The Nanny Diaries is an unexceptional comedy that only occasionally rises above standard sitcom fare. Sure, it’s fun to mock the hollow existence of the moneyed class, and sure, it’s good to point out that the grass is not always greener just because the wallets are. But the film so relies on stock caricatures that the satire falls flat and ineffective. Even actors as exquisite as Linney seem to fight through the script for moments where authentic humanity can crack through the stereotypes. For her part, the always astonishing Linney succeeds — but just barely. By painting with too broad a brush, Nanny gets laughs at the expense of any sort of deeper commentary, a deeper commentary the filmmakers were obviously hoping to achieve.
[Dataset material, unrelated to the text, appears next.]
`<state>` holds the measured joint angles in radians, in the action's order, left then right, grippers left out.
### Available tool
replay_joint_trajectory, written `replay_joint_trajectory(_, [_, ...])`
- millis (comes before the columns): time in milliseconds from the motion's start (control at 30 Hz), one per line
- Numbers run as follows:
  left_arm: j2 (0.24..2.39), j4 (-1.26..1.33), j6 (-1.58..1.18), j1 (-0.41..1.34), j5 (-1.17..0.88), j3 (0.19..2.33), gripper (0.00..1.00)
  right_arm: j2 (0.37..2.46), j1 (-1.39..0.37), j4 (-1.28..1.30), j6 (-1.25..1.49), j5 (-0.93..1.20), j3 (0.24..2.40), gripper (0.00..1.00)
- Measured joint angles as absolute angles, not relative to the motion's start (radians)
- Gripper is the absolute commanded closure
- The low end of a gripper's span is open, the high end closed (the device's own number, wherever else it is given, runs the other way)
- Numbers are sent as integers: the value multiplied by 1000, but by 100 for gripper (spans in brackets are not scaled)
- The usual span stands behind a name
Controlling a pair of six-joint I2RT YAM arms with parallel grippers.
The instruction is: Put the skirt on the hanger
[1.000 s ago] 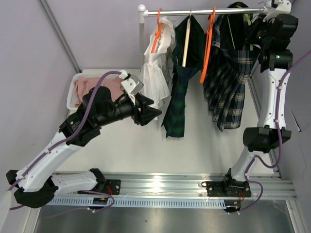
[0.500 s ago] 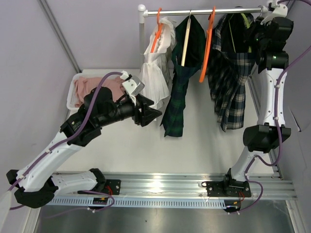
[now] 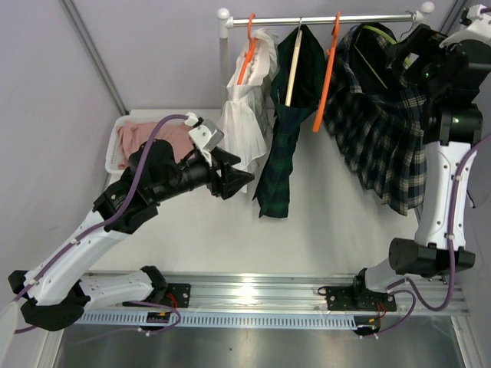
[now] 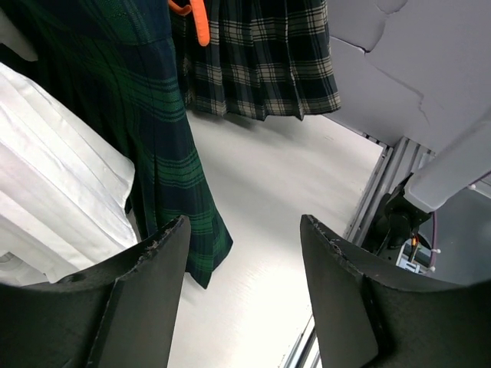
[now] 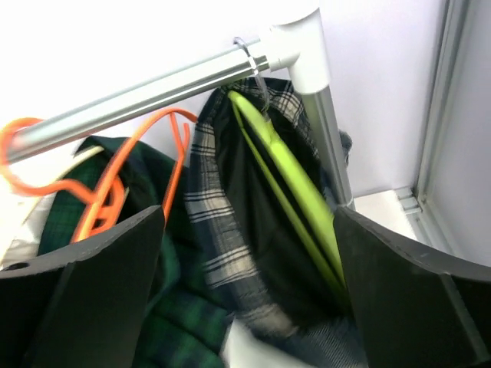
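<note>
Black right claw (image 5: 249, 215) spread wide and empty near the rail (image 5: 153, 90), facing the plaid skirt (image 5: 209, 199), which hangs on the green hanger (image 5: 295, 192) hooked at the rail's right end; left claw (image 4: 244, 222), likewise spread and empty, well below the rail's left end

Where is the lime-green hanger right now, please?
In the right wrist view, the lime-green hanger hangs from the rail's right end, inside the plaid skirt, right of an orange hanger.
</note>
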<state>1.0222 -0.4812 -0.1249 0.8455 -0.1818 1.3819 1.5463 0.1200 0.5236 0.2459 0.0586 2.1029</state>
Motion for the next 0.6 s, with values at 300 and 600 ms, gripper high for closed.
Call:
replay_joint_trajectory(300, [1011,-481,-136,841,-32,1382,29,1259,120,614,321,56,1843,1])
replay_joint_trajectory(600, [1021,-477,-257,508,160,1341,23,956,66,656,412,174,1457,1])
The performances are solid. While Johansson and her underrated comic sensibilities do little to stand out (she can’t dazzle us in every film), she does a good job as a culture/class shocked girl in frumpy clothes set amongst the glittering extravagance of New York high society. If Johansson’s beauty and sexuality is deemphasized, Linney is luminescent as a trophy wife who has heard her culture’s lies so often she has forgotten what really matters in life. Giamatti’s part is not large, but he makes the most out of what he has as Linney’s emotionally toxic husband, obviously reveling in a string of bad guy roles this summer. Evens, with perhaps even less to do, is nonetheless charming and along with his role in Sunshine is doing a good job of breaking his The Fantastic Four typecasting before it has a chance to set for life. Songstress Alicia Keys also competently adds a few scenes as Annie’s best friend.
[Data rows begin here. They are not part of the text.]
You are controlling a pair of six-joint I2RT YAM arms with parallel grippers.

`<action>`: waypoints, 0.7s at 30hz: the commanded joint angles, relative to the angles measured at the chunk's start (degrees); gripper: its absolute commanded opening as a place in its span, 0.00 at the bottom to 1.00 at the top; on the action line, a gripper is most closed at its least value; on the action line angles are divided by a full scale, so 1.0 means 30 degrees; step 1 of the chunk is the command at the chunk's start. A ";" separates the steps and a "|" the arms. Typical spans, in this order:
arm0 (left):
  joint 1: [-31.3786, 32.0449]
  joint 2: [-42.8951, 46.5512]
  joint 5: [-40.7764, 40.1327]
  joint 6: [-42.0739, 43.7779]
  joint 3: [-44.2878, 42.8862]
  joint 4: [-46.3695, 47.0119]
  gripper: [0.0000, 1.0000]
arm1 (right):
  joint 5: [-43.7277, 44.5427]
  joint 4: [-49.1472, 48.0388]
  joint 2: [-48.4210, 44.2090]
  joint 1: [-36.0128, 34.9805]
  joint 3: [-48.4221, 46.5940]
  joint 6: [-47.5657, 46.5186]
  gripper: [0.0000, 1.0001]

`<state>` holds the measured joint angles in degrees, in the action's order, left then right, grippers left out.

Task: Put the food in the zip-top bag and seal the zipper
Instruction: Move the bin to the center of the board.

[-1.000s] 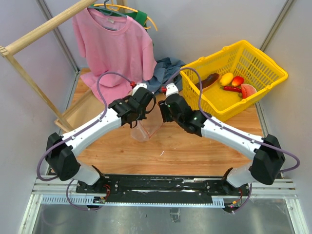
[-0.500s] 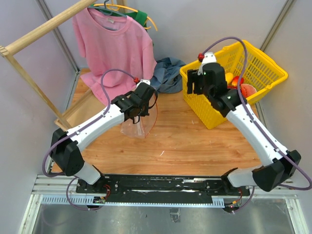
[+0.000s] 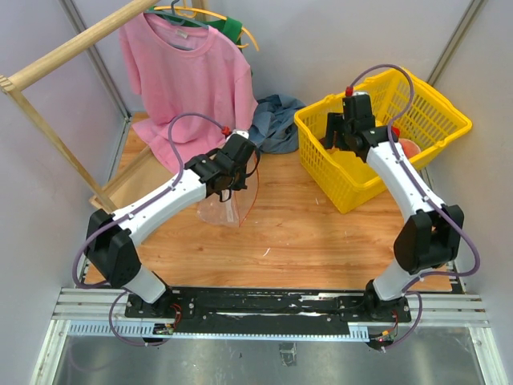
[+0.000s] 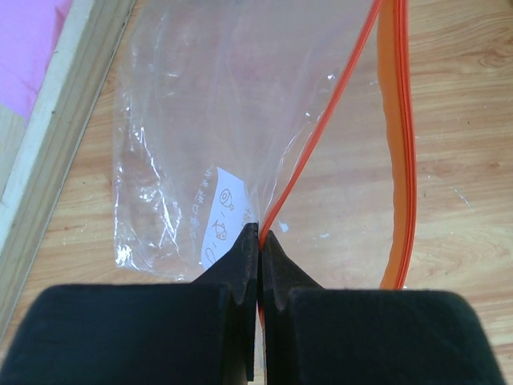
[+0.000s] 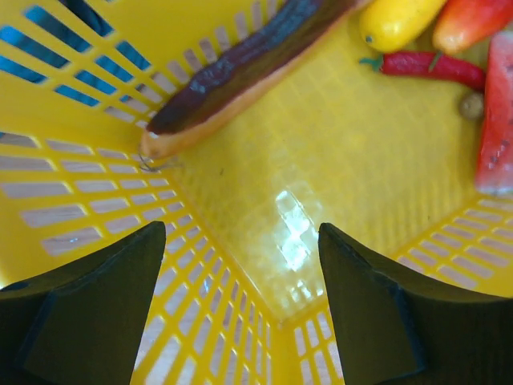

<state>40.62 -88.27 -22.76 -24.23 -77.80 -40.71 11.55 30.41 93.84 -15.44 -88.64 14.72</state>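
Observation:
My left gripper is shut on the orange-red zipper strip of the clear zip-top bag, which hangs open over the wooden table; it also shows in the top view. My right gripper is open and empty, down inside the yellow basket. Ahead of it lie the dark brown-purple piece, the yellow fruit, a red pepper-like piece, the thin red chili and the watermelon slice. The slider is not visible.
The yellow basket stands at the back right of the table. A pink shirt hangs on a wooden rack at the back left. A blue-grey cloth lies behind the bag.
My right arm left the bag, swung right and reached down into the basket. My left gripper keeps its hold on the bag, which shifted slightly left.

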 commanded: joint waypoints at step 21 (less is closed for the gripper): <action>-0.0415 -0.0355 0.0578 0.0653 -0.0727 -0.0017 0.00 | 0.2847 0.5770 -0.8381 0.5751 0.7695 0.0377 0.90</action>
<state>39.83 -89.43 -21.69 -22.94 -78.67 -40.84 15.70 43.33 70.89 -3.18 -65.82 17.72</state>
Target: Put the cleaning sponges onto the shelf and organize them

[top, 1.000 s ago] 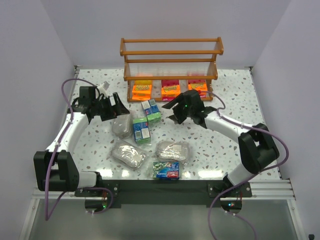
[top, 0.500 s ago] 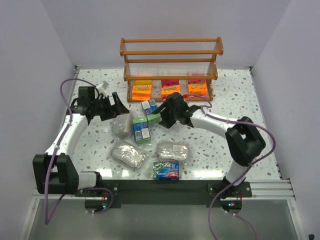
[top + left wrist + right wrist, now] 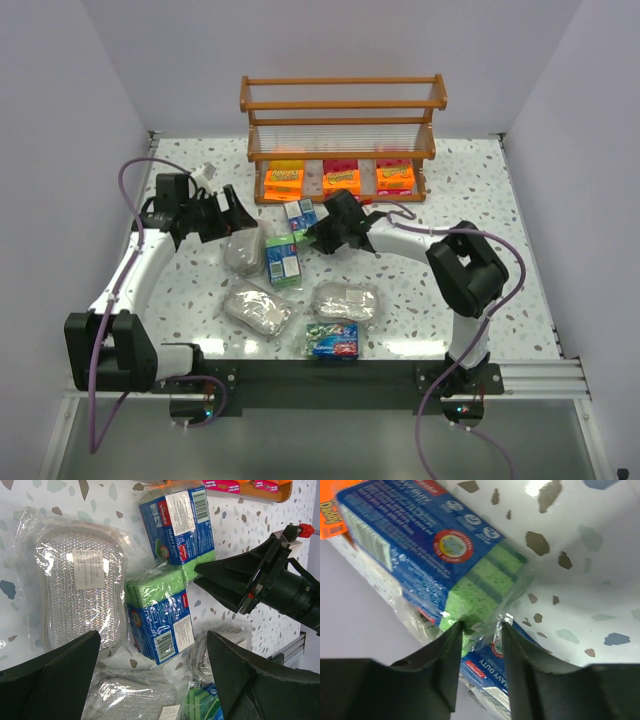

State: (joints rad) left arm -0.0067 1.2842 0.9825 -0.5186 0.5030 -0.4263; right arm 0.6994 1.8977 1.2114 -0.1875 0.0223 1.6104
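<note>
The shelf [image 3: 341, 105] stands at the back, with three orange-and-pink packs [image 3: 341, 179] side by side on its bottom tier. Three green/blue packs lie on the table: one [image 3: 300, 218] before the shelf, one [image 3: 283, 260] just nearer, one [image 3: 333, 340] at the front. Three silvery packs [image 3: 243, 250], [image 3: 258, 308], [image 3: 346, 300] lie around them. My right gripper [image 3: 318, 238] [image 3: 479, 625] is narrowly open, its tips around the wrap end of the far green/blue pack [image 3: 435, 545]. My left gripper [image 3: 226, 212] [image 3: 153, 632] is wide open and empty above the packs.
The shelf's middle and top tiers hold nothing. The left wrist view shows a silvery pack [image 3: 82, 587], two green/blue packs [image 3: 177, 522] [image 3: 160, 625] and my right gripper [image 3: 195, 576] at the upper pack's green edge. Walls close the table on three sides.
My right arm has swung left from in front of the shelf to the far green/blue pack, and its jaws have narrowed. My left arm has hardly moved.
</note>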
Annie narrates the film through a sort of anthropologist’s journal, dispassionately recording the pampered lives and rituals of her new world with scientific precision. It is a delightful avenue into Annie’s mind, especially when she imagines the self-absorbed tribe in which she’s found herself as part of static dioramas in the American Museum of Natural History, posed in their exotic environments like the Pigmies or the Aborigines down the hall. Sharp and comic, these moments only heighten the fairy tale aspects of the script. But even fairy tales have characters with more dimensionality then these.